64

I need to edit a few text files (an output from sar) and convert them into CSV files.

I need to change every whitespace (maybe it's a tab between the numbers in the output) using sed or awk functions (an easy shell script in Linux).

Can anyone help me? Every command I used didn't change the file at all; I tried gsub.

Benjamin W.
  • 46,058
  • 19
  • 106
  • 116

9 Answers9

86
tr ' ' ',' <input >output 

Substitutes each space with a comma, if you need you can make a pass with the -s flag (squeeze repeats), that replaces each input sequence of a repeated character that is listed in SET1 (the blank space) with a single occurrence of that character.

Use of squeeze repeats used to after substitute tabs:

tr -s '\t' <input | tr '\t' ',' >output 
Alberto Zaccagni
  • 30,779
  • 11
  • 72
  • 106
  • 4
    I don't know the reason, however, only this method using "tr" works for my case. Both sed and awk failed to deal with blank spaces in my file that was generated by a Java program. – Leo5188 Nov 03 '11 at 02:13
  • Thanks! The squeeze option `-s` really is what what I was looking for. – Jona Engel Sep 20 '21 at 05:51
30

Try something like:

sed 's/[:space:]+/,/g' orig.txt > modified.txt

The character class [:space:] will match all whitespace (spaces, tabs, etc.). If you just want to replace a single character, eg. just space, use that only.

EDIT: Actually [:space:] includes carriage return, so this may not do what you want. The following will replace tabs and spaces.
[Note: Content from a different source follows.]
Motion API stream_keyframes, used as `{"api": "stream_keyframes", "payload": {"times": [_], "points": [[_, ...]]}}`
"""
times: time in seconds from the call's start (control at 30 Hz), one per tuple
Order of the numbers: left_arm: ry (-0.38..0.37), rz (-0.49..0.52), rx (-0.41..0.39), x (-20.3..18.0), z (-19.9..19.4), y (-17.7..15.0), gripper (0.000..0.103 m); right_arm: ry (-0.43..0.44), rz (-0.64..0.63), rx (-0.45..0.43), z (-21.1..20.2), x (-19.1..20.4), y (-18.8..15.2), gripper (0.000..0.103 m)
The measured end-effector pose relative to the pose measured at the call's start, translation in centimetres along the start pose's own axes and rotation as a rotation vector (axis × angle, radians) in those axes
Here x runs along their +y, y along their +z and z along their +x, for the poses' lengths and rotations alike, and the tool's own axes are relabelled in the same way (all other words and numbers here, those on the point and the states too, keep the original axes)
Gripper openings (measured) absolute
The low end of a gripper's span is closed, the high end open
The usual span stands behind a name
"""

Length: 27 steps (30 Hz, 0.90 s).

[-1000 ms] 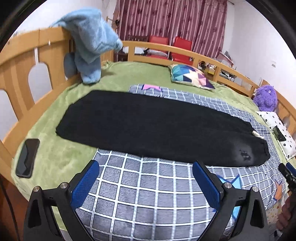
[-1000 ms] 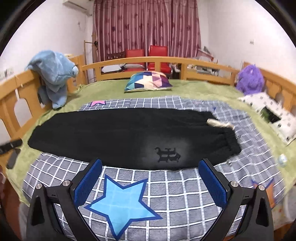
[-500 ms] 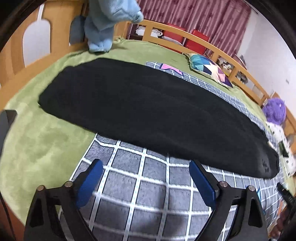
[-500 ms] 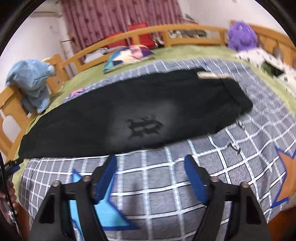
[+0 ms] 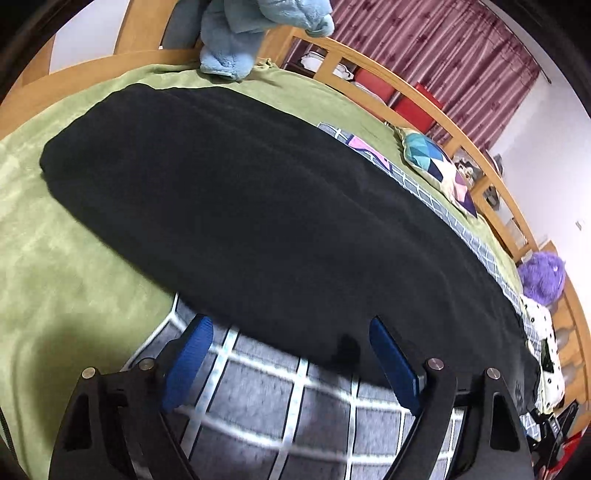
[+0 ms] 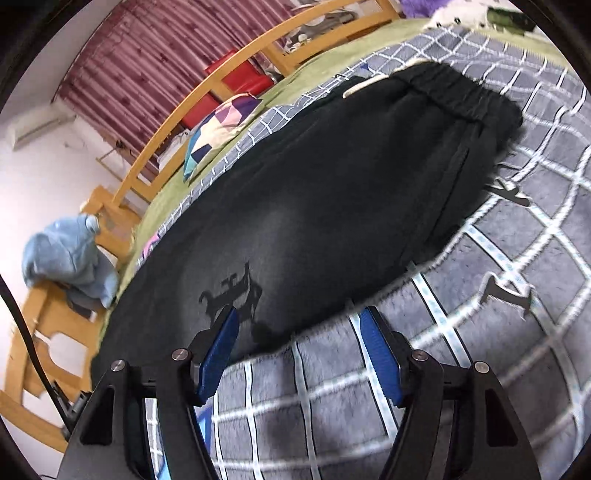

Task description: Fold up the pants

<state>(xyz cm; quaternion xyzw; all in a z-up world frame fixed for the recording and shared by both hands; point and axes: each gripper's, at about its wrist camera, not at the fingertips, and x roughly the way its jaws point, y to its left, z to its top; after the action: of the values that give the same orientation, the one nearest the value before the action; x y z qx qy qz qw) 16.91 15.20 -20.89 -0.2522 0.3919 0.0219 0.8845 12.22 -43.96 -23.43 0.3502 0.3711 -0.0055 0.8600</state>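
Observation:
Black pants (image 5: 266,206) lie flat and long across the bed, folded lengthwise, waistband toward the right. In the right wrist view the pants (image 6: 332,206) show a dark printed emblem (image 6: 232,295) and an elastic waistband (image 6: 465,92). My left gripper (image 5: 288,325) hovers at the near edge of the pants, its blue pads (image 5: 188,354) apart and its jaws closing, with the hem edge just between the tips. My right gripper (image 6: 297,317) sits at the near edge by the emblem, jaws apart, pads (image 6: 380,354) not pressing the cloth.
A grey checked blanket (image 5: 303,417) lies over a green sheet (image 5: 55,266). A wooden bed rail (image 5: 424,110) rings the bed. A blue plush (image 5: 255,33), a patterned pillow (image 5: 436,162) and a purple plush (image 5: 543,277) sit along the far side.
Both grippers dropped toward the near edge of the pants and rolled, tilting the views. Both sets of jaws narrowed. The pants have not moved.

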Motion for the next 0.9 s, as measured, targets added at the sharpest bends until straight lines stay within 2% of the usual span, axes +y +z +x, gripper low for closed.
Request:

sed 's/[:blank:]+/,/g' orig.txt > modified.txt

as will

sed 's/[\t ]+/,/g' orig.txt > modified.txt

In all of this, you need to be careful that the items in your file that are separated by whitespace don't contain their own whitespace that you want to keep, eg. two words.

dave
  • 11,641
  • 5
  • 47
  • 65
  • isn't sed a line-oriented tool? If so, it should not matter that \n is included in [:space:] – glenn jackman Aug 13 '09 at 17:31
  • 14
    GNU sed requires this syntax: sed 's/[[:space:]]\+/,/g' filename – glenn jackman Aug 13 '09 at 17:32
  • 1
    @glennjackman thanks that worked! and complementing your comment, I use `-r` so `sed -r "s'[[:blank:]]+','g"` – Aquarius Power Jul 06 '14 at 06:11
  • 3
    *OSX 10.10.5*: I would like `\s+` to work: `sed -E 's/\s+/,/g' orig.txt > modified.txt`, but it doesn't. And even `sed 's/[\t ]+/,/g' orig.txt > modified.txt` fails to match tabs. The only sed command that worked for me was: `sed -E 's/[[:space:]]+/,/g' orig.txt > modified.txt` – 7stud Jan 17 '17 at 19:07
27

without looking at your input file, only a guess

awk '{$1=$1}1' OFS=","

redirect to another file and rename as needed

ghostdog74
  • 327,991
  • 56
  • 259
  • 343
  • 2
    I assume the final 1 after the closing curly brace is an always-true pattern that prints the line? I'd go with the more readable `{$1=$1; print}`. – tzot Apr 20 '10 at 01:20
  • 2
    yes. its an awk idiom for true condition which default prints to stdout. – ghostdog74 Apr 20 '10 at 01:59
11

What about something like this :

cat texte.txt | sed -e 's/\s/,/g' > texte-new.txt

(Yes, with some useless catting and piping ; could also use < to read from the file directly, I suppose -- used cat first to output the content of the file, and only after, I added sed to my command-line)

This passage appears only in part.